2.L’infraction est également constituée lorsque l’auteur :
a) incite, encourage ou appelle à la commission d’un coup d’État, directement ou indirectement ;
b) minimise ou nie le caractère criminel d’un coup d’État commis ou en préparation ;
c) glorifie les auteurs, co-auteurs, complices ou instigateurs d’un coup d’État.
3.La peine est de dix à vingt ans de réclusion criminelle et de 10 000 000 à 50 000 000 francs CFA d’amende, sans préjudice des peines complémentaires prévues à l’article Y.

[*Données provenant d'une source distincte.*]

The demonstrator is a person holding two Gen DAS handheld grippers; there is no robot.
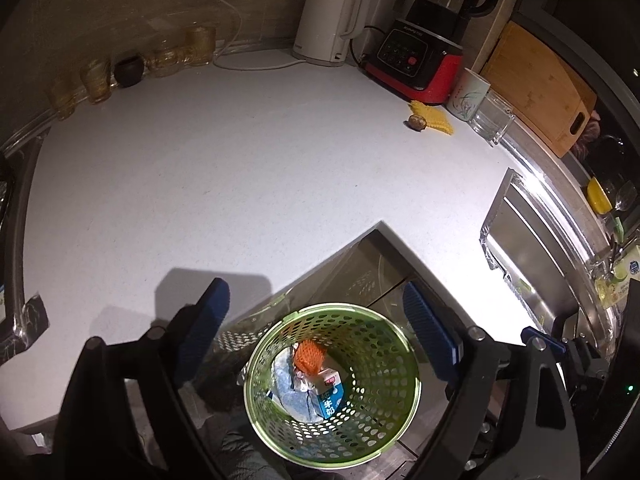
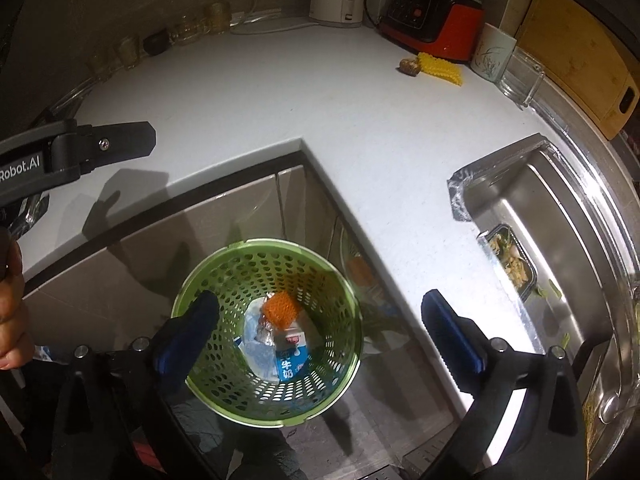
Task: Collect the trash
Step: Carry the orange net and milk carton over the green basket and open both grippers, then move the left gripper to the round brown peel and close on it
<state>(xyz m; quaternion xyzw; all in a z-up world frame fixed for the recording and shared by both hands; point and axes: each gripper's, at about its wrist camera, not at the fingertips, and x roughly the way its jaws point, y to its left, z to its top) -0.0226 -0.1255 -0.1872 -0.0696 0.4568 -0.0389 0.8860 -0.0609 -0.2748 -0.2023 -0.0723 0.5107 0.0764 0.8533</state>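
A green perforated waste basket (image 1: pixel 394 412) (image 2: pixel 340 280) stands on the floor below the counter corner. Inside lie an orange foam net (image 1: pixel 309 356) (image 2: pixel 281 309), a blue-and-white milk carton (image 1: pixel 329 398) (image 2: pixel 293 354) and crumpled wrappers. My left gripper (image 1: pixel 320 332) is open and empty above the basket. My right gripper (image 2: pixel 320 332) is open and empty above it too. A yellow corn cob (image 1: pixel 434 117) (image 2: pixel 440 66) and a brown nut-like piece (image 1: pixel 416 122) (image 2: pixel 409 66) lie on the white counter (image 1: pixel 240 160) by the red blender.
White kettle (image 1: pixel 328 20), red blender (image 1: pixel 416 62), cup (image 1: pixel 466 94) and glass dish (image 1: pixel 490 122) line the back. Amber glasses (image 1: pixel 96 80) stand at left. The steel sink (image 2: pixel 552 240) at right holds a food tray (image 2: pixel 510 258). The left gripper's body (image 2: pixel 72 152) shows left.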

4.Constituent circonstances aggravantes :
a) lorsque les faits sont commis par un dépositaire de l’autorité publique, un officier, un sous-officier, ou toute personne chargée d’une mission de service public ;
b) lorsque l’apologie est diffusée à large audience, en particulier par voie numérique ou médiatique ;
c) lorsque les faits sont commis en période de crise politique, d’état d’urgence, ou de menace grave contre l’ordre constitutionnel.
5.La tentative est punissable.
6.Les dispositions du présent article s’interprètent strictement, conformément au principe de sauvegarde de la Constitution, du régime démocratique, de la souveraineté du peuple, et de la stabilité des institutions.